START EXCERPTED RECORDS
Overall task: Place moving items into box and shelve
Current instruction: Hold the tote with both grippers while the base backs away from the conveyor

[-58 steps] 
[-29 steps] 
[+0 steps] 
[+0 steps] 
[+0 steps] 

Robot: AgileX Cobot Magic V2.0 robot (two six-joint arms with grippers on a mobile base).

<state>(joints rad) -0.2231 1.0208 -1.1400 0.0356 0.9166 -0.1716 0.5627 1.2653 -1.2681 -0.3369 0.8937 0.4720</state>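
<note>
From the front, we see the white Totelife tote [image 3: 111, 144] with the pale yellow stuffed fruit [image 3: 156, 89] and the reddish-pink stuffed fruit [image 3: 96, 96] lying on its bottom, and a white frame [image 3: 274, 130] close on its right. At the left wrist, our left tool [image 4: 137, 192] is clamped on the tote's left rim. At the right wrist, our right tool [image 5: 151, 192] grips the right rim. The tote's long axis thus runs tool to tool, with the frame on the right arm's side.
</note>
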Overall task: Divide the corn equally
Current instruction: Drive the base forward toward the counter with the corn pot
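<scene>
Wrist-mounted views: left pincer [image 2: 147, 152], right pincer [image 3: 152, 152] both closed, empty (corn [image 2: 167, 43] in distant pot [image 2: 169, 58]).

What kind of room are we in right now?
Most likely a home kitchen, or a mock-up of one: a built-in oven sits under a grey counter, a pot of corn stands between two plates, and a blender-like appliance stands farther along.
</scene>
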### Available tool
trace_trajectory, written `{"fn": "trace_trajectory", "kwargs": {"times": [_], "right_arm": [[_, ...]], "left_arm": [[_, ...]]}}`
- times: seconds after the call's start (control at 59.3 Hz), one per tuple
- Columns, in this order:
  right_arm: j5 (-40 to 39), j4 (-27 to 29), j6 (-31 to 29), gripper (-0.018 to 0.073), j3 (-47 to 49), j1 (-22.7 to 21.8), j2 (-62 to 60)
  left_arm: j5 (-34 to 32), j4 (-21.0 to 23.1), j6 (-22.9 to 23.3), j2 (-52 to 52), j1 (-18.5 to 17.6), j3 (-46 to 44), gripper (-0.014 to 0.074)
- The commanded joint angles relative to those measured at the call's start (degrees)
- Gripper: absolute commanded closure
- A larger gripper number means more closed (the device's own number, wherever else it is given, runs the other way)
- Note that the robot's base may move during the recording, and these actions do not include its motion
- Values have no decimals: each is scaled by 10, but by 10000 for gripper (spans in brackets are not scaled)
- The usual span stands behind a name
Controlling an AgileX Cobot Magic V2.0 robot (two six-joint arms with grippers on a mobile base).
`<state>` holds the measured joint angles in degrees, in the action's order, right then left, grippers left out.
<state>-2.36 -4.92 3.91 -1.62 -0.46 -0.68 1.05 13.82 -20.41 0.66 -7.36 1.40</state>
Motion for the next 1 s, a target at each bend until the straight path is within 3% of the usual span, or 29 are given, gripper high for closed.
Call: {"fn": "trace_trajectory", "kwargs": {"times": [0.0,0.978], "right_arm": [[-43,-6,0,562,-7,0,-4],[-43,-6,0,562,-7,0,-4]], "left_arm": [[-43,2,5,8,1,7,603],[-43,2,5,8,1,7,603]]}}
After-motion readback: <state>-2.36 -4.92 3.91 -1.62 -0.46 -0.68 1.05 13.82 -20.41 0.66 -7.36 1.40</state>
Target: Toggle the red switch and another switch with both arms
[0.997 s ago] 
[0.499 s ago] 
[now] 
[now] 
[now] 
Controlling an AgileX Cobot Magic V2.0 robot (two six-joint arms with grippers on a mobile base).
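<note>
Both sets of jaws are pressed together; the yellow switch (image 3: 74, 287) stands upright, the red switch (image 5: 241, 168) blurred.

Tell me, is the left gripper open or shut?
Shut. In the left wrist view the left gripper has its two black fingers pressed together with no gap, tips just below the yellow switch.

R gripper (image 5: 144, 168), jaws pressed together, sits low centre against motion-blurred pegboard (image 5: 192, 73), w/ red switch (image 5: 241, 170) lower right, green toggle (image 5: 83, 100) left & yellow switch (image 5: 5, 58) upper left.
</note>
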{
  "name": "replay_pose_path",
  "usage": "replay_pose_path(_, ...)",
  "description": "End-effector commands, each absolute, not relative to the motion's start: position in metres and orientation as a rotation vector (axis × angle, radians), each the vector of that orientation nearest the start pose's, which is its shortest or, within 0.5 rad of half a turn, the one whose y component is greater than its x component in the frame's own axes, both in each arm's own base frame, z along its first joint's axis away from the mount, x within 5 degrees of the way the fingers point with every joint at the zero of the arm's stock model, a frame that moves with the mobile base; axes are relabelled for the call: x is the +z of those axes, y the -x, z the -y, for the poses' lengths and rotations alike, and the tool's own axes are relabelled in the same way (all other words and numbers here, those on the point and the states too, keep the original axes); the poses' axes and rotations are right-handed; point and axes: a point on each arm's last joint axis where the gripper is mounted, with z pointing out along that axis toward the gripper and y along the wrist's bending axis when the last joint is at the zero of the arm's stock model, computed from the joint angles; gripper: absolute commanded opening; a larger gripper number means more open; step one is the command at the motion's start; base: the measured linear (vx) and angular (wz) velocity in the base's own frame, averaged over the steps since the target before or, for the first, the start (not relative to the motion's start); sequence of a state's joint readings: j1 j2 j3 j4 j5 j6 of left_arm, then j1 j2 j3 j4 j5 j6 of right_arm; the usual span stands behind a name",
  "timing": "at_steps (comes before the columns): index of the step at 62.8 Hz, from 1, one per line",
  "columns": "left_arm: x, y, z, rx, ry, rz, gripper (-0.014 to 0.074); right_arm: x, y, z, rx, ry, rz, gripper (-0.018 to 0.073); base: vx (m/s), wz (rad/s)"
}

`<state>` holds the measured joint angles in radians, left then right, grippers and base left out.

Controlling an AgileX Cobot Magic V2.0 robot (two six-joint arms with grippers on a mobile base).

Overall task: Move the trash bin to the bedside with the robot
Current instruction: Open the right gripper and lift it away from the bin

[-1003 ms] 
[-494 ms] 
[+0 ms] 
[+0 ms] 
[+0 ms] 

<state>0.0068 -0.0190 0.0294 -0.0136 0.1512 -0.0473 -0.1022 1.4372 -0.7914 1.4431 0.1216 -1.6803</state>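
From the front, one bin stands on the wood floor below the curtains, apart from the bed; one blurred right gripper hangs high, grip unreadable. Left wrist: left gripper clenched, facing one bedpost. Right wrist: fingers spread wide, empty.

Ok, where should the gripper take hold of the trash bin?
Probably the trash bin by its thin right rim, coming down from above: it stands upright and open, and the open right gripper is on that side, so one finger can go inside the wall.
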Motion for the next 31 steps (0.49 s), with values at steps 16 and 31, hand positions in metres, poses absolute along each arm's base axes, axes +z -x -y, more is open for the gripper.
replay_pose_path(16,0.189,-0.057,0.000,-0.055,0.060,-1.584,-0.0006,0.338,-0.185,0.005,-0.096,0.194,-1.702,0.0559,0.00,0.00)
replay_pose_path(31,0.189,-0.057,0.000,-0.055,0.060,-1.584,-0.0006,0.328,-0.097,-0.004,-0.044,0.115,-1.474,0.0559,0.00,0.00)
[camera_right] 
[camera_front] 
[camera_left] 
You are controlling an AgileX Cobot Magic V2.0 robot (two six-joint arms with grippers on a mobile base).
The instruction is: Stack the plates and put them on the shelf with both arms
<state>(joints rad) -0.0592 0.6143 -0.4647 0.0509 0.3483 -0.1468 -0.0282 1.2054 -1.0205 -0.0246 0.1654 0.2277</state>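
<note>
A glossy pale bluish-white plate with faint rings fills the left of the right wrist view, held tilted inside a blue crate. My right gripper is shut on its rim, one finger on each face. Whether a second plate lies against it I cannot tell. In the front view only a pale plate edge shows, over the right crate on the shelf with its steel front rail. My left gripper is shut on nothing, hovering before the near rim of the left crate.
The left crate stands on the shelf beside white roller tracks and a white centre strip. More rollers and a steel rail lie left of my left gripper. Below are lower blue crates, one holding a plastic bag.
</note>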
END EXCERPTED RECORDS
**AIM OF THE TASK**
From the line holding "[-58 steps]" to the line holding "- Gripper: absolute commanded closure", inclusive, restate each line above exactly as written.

**REPLY TO THE EXERCISE**
[-58 steps] 
[-29 steps] 
[+0 steps] 
[+0 steps] 
[+0 steps] 

Robot: AgileX Cobot Magic V2.0 robot (two six-joint arms with grippers on a mobile base).

<state>(joints rad) -0.2231 1.0208 -1.1400 0.0356 0.9166 -0.1716 0.5627 1.2653 -1.2681 -0.3369 0.8937 0.4720</state>
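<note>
From the front, we see the white Totelife tote [image 3: 111, 144] with the pale yellow stuffed fruit [image 3: 156, 89] and the reddish-pink stuffed fruit [image 3: 96, 96] lying on its bottom, and a white frame [image 3: 274, 130] close on its right. At the left wrist, our left tool [image 4: 137, 192] is clamped on the tote's left rim. At the right wrist, our right tool [image 5: 151, 192] grips the right rim. The tote's long axis thus runs tool to tool, with the frame on the right arm's side.
</note>
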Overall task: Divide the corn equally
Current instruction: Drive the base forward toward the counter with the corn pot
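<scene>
Wrist-mounted views: left pincer [image 2: 147, 152], right pincer [image 3: 152, 152] both closed, empty (corn [image 2: 167, 43] in distant pot [image 2: 169, 58]).

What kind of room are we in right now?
Most likely a home kitchen, or a mock-up of one: a built-in oven sits under a grey counter, a pot of corn stands between two plates, and a blender-like appliance stands farther along.
</scene>
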### Available tool
trace_trajectory, written `{"fn": "trace_trajectory", "kwargs": {"times": [_], "right_arm": [[_, ...]], "left_arm": [[_, ...]]}}`
- times: seconds after the call's start (control at 59.3 Hz), one per tuple
- Columns, in this order:
  right_arm: j5 (-40 to 39), j4 (-27 to 29), j6 (-31 to 29), gripper (-0.018 to 0.073), j3 (-47 to 49), j1 (-22.7 to 21.8), j2 (-62 to 60)
  left_arm: j5 (-34 to 32), j4 (-21.0 to 23.1), j6 (-22.9 to 23.3), j2 (-52 to 52), j1 (-18.5 to 17.6), j3 (-46 to 44), gripper (-0.014 to 0.074)
- The commanded joint angles relative to those measured at the call's start (degrees)
- Gripper: absolute commanded closure

This exercise has now been fully answered.